TO DO →
Transcribe, word for word and without additions, each line below from the one containing "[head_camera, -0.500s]" through the one containing "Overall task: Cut", both ends included.

AVAILABLE DATA →
###

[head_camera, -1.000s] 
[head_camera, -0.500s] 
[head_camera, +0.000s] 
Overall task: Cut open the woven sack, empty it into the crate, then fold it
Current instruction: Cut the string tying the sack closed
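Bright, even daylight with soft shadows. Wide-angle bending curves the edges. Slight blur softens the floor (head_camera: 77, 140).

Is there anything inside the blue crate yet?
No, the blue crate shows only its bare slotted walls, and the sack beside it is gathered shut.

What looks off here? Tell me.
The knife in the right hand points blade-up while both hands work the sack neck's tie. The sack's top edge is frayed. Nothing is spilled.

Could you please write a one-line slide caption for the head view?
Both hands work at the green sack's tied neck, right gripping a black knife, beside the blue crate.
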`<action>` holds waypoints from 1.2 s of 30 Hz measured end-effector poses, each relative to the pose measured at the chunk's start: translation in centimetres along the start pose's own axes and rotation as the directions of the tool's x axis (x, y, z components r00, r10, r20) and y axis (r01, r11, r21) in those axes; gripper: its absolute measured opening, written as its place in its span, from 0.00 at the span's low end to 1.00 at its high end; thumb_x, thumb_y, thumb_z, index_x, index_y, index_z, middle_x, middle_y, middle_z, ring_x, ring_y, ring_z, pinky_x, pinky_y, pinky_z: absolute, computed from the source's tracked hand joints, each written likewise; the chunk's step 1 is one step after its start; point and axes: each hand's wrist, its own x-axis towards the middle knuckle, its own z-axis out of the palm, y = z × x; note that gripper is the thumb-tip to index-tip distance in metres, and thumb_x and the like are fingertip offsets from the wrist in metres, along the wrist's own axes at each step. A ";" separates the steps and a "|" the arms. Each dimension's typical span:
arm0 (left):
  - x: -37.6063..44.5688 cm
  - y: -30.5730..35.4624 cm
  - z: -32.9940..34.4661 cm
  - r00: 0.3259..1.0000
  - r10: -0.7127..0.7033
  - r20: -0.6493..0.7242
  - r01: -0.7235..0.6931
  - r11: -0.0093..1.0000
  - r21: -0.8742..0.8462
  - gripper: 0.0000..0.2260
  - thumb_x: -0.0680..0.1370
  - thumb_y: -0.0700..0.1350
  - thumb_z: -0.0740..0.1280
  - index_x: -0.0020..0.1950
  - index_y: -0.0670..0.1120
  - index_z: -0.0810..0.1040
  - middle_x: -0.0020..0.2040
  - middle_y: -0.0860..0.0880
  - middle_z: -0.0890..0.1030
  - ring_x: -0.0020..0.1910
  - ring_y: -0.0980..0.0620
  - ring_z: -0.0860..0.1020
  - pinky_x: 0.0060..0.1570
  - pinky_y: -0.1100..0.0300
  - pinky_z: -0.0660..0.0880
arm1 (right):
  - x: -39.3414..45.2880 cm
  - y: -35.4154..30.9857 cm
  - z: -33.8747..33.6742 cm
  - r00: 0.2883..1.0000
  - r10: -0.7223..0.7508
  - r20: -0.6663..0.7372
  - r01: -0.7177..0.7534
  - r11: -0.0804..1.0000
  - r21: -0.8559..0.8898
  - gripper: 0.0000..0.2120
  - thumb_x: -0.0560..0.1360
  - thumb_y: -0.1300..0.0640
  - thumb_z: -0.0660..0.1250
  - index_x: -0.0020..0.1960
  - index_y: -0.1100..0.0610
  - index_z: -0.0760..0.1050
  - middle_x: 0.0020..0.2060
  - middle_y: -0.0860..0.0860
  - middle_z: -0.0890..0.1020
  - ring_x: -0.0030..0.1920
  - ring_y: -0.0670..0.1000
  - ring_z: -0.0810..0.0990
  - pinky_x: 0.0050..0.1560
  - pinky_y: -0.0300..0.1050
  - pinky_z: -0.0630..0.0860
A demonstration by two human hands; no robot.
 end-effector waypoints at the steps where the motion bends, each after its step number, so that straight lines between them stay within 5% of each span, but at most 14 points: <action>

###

SOLUTION TO THIS PROBLEM →
[head_camera, -0.500s] 
[head_camera, +0.000s] 
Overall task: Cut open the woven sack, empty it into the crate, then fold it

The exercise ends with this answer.